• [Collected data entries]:
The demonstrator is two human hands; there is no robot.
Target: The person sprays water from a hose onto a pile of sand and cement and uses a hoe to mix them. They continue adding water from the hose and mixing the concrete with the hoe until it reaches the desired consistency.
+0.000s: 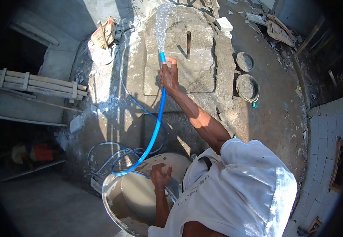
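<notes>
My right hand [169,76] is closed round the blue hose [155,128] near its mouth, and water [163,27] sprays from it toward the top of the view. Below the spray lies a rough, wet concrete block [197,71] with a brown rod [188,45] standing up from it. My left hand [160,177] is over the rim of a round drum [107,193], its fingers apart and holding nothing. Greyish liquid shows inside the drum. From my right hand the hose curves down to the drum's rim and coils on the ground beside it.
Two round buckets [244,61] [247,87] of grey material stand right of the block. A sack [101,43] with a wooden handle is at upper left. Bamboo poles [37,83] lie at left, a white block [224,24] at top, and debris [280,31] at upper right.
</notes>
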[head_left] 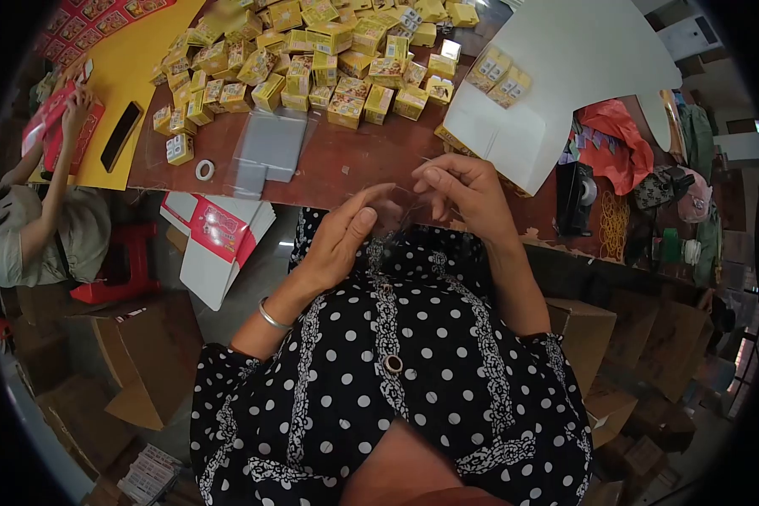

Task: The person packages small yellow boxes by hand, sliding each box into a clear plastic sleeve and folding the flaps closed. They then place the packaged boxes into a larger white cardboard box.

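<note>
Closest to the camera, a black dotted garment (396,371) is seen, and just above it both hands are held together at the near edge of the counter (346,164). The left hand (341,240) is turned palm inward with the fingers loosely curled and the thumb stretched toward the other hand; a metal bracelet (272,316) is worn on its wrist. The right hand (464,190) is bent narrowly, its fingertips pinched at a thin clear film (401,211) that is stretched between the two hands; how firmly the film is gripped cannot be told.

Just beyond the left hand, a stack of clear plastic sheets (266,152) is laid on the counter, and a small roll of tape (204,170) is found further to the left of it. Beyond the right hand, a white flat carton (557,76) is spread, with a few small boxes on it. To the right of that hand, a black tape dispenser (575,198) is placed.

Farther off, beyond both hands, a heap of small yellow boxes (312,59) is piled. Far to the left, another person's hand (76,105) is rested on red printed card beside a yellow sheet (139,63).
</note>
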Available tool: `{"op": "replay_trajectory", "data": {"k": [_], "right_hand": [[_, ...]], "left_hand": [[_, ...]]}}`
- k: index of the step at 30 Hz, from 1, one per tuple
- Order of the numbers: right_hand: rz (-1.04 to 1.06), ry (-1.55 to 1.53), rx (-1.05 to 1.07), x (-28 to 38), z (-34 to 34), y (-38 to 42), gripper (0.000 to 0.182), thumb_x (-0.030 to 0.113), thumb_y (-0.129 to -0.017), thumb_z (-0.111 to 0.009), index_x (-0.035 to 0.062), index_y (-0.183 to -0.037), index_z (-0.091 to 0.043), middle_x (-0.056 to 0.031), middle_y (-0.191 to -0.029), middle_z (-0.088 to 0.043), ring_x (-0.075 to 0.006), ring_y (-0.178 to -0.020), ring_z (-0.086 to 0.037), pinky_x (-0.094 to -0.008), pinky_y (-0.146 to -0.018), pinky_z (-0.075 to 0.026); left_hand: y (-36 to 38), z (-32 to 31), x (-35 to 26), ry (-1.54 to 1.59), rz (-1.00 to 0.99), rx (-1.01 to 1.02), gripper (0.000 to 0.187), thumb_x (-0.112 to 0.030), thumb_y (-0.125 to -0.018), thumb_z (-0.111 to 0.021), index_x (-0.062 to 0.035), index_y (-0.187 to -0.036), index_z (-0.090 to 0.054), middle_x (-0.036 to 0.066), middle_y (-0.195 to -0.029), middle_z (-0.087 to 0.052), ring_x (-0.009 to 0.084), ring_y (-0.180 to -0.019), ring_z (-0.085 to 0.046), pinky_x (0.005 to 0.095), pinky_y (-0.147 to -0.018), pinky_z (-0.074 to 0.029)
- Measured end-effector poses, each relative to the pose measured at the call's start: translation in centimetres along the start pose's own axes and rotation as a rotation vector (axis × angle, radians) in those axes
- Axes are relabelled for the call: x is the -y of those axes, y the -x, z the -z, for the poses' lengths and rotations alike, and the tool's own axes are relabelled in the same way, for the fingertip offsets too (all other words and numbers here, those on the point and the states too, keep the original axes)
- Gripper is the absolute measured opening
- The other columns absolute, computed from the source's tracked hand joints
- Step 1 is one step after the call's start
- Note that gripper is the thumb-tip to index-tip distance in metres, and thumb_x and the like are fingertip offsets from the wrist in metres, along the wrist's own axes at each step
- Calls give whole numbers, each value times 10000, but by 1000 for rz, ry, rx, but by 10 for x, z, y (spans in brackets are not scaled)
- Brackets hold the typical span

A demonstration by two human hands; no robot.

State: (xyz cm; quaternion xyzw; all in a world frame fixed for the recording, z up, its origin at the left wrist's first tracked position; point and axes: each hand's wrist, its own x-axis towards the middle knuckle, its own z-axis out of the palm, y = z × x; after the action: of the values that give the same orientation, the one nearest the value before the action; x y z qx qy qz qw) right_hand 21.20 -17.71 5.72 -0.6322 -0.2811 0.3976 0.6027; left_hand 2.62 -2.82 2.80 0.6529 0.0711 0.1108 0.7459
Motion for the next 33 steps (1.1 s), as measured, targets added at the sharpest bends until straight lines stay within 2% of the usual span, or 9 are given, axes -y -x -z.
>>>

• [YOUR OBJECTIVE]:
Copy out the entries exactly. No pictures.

• [REPLY TO THE EXERCISE]:
The demonstrator is two human hands; there is no robot.
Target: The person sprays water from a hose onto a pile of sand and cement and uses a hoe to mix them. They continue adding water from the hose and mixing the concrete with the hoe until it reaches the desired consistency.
+0.000s: 
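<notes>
My right hand [169,76] is closed round the blue hose [155,128] near its mouth, and water [163,27] sprays from it toward the top of the view. Below the spray lies a rough, wet concrete block [197,71] with a brown rod [188,45] standing up from it. My left hand [160,177] is over the rim of a round drum [107,193], its fingers apart and holding nothing. Greyish liquid shows inside the drum. From my right hand the hose curves down to the drum's rim and coils on the ground beside it.
Two round buckets [244,61] [247,87] of grey material stand right of the block. A sack [101,43] with a wooden handle is at upper left. Bamboo poles [37,83] lie at left, a white block [224,24] at top, and debris [280,31] at upper right.
</notes>
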[head_left] 

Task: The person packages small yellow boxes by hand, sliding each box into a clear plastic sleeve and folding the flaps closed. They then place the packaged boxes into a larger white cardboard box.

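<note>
Closest to the camera, a black dotted garment (396,371) is seen, and just above it both hands are held together at the near edge of the counter (346,164). The left hand (341,240) is turned palm inward with the fingers loosely curled and the thumb stretched toward the other hand; a metal bracelet (272,316) is worn on its wrist. The right hand (464,190) is bent narrowly, its fingertips pinched at a thin clear film (401,211) that is stretched between the two hands; how firmly the film is gripped cannot be told.

Just beyond the left hand, a stack of clear plastic sheets (266,152) is laid on the counter, and a small roll of tape (204,170) is found further to the left of it. Beyond the right hand, a white flat carton (557,76) is spread, with a few small boxes on it. To the right of that hand, a black tape dispenser (575,198) is placed.

Farther off, beyond both hands, a heap of small yellow boxes (312,59) is piled. Far to the left, another person's hand (76,105) is rested on red printed card beside a yellow sheet (139,63).
</note>
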Available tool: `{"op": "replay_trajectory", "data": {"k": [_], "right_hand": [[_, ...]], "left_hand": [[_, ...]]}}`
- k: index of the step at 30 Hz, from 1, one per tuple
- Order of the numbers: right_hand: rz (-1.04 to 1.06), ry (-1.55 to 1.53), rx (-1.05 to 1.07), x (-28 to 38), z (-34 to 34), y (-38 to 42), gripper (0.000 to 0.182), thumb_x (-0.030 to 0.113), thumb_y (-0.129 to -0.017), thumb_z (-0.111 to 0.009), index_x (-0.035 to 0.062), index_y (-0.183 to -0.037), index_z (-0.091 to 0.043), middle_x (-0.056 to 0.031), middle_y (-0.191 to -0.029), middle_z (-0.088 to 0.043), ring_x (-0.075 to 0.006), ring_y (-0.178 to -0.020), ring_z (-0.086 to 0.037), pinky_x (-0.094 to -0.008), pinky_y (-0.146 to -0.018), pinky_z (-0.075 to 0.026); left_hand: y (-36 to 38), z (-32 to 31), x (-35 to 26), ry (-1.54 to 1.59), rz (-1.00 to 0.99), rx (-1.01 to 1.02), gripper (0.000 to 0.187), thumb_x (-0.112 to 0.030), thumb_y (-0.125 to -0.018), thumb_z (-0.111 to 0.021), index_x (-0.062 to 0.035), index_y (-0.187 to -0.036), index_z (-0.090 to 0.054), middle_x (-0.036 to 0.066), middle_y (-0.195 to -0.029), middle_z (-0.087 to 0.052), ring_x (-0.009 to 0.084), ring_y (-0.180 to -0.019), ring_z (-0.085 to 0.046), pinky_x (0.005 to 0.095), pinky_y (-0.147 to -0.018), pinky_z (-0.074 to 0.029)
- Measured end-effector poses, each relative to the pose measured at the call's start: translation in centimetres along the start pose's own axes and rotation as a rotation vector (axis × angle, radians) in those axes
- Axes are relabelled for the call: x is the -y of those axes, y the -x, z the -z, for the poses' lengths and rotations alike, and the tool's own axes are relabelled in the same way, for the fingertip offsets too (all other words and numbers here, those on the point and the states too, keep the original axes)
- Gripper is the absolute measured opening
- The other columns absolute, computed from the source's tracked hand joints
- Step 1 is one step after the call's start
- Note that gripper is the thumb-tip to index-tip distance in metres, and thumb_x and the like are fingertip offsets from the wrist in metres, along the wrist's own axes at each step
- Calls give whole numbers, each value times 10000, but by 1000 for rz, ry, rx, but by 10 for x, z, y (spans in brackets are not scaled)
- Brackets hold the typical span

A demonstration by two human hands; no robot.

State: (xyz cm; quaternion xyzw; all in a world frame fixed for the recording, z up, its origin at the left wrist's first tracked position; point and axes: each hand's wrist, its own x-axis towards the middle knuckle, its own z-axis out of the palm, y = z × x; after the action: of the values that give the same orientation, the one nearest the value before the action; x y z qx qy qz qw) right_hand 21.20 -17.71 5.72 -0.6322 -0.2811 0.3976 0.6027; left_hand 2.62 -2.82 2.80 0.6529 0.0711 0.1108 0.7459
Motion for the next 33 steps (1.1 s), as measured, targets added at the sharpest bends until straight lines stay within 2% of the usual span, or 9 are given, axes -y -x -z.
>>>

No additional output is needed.